• **WHAT THE TASK ASKS**
Print out the full listing below, word for word.

________________

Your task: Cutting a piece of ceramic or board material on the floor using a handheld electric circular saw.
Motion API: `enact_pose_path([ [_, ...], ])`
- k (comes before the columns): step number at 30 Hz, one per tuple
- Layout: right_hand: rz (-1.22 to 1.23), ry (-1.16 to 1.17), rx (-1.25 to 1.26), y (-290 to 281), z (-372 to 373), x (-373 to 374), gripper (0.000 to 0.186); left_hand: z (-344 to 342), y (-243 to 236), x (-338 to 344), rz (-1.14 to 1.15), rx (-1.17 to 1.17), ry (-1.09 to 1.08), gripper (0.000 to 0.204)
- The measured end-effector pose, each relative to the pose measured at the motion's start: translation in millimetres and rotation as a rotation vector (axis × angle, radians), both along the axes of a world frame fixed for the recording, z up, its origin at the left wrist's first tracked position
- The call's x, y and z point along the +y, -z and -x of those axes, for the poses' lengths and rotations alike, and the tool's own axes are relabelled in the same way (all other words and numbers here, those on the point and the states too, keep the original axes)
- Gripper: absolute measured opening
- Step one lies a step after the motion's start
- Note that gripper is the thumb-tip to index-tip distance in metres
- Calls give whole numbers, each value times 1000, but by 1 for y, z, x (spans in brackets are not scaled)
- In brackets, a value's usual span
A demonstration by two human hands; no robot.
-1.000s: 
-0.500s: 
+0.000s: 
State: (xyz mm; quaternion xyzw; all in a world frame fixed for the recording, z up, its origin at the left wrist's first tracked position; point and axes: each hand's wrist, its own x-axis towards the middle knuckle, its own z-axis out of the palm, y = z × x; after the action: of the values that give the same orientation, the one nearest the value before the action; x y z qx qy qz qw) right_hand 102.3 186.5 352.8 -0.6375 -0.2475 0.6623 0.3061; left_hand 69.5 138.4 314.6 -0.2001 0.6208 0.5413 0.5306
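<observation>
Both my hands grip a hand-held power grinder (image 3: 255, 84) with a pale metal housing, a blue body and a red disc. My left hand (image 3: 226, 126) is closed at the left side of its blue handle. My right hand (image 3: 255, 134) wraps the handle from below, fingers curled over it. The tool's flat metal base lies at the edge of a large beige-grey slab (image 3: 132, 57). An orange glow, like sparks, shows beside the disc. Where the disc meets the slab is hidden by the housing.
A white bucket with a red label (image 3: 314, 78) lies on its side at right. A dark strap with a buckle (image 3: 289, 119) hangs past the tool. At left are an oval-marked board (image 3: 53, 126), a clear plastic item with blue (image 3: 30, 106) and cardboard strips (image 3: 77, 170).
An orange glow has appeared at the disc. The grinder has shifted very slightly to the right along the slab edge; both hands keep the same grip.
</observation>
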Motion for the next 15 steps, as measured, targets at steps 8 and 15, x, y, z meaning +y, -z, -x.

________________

• **RESULT FOR THIS EXERCISE**
Your task: Cutting a piece of ceramic or board material on the floor using a handheld electric circular saw.
Motion API: `enact_pose_path([ [_, ...], ])`
- k (comes before the columns): step number at 30 Hz, one per tuple
- Layout: right_hand: rz (-1.22 to 1.23), ry (-1.16 to 1.17), rx (-1.25 to 1.26), y (-290 to 281), z (-372 to 373), x (-373 to 374), gripper (0.000 to 0.186); left_hand: z (-344 to 342), y (-243 to 236), x (-338 to 344), rz (-1.14 to 1.15), rx (-1.17 to 1.17), ry (-1.09 to 1.08), gripper (0.000 to 0.204)
- The measured end-effector pose, each relative to the pose measured at the motion's start: translation in millimetres and rotation as a rotation vector (axis × angle, radians), both along the axes of a world frame fixed for the recording, z up, its origin at the left wrist's first tracked position
- The call's x, y and z point along the +y, -z and -x of those axes, for the poses' lengths and rotations alike, and the tool's own axes are relabelled in the same way (all other words and numbers here, those on the point and the states too, keep the original axes)
- Gripper: absolute measured opening
- Step one lies a step after the motion's start
- Note that gripper is the thumb-tip to index-tip distance in metres
- Calls give whole numbers, each value times 1000, but by 1 for y, z, x (spans in brackets are not scaled)
- In brackets, a value's usual span
A demonstration by two human hands; no robot.
-1.000s: 
-0.500s: 
+0.000s: 
State: (xyz mm; quaternion xyzw; all in a world frame fixed for the recording, z up, its origin at the left wrist's first tracked position; point and axes: each hand's wrist, its own x-axis towards the middle knuckle, its own z-axis out of the palm, y = z × x; after the action: of the values that give the same orientation, the one nearest the value before the action; x y z qx qy qz qw) right_hand 102.3 186.5 352.8 -0.6375 -0.2475 0.6623 0.3061; left_hand 69.5 138.4 314.6 -0.2001 0.6208 0.5413 0.5306
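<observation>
Both my hands grip a hand-held power grinder (image 3: 255, 84) with a pale metal housing, a blue body and a red disc. My left hand (image 3: 226, 126) is closed at the left side of its blue handle. My right hand (image 3: 255, 134) wraps the handle from below, fingers curled over it. The tool's flat metal base lies at the edge of a large beige-grey slab (image 3: 132, 57). An orange glow, like sparks, shows beside the disc. Where the disc meets the slab is hidden by the housing.
A white bucket with a red label (image 3: 314, 78) lies on its side at right. A dark strap with a buckle (image 3: 289, 119) hangs past the tool. At left are an oval-marked board (image 3: 53, 126), a clear plastic item with blue (image 3: 30, 106) and cardboard strips (image 3: 77, 170).
An orange glow has appeared at the disc. The grinder has shifted very slightly to the right along the slab edge; both hands keep the same grip.
</observation>
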Motion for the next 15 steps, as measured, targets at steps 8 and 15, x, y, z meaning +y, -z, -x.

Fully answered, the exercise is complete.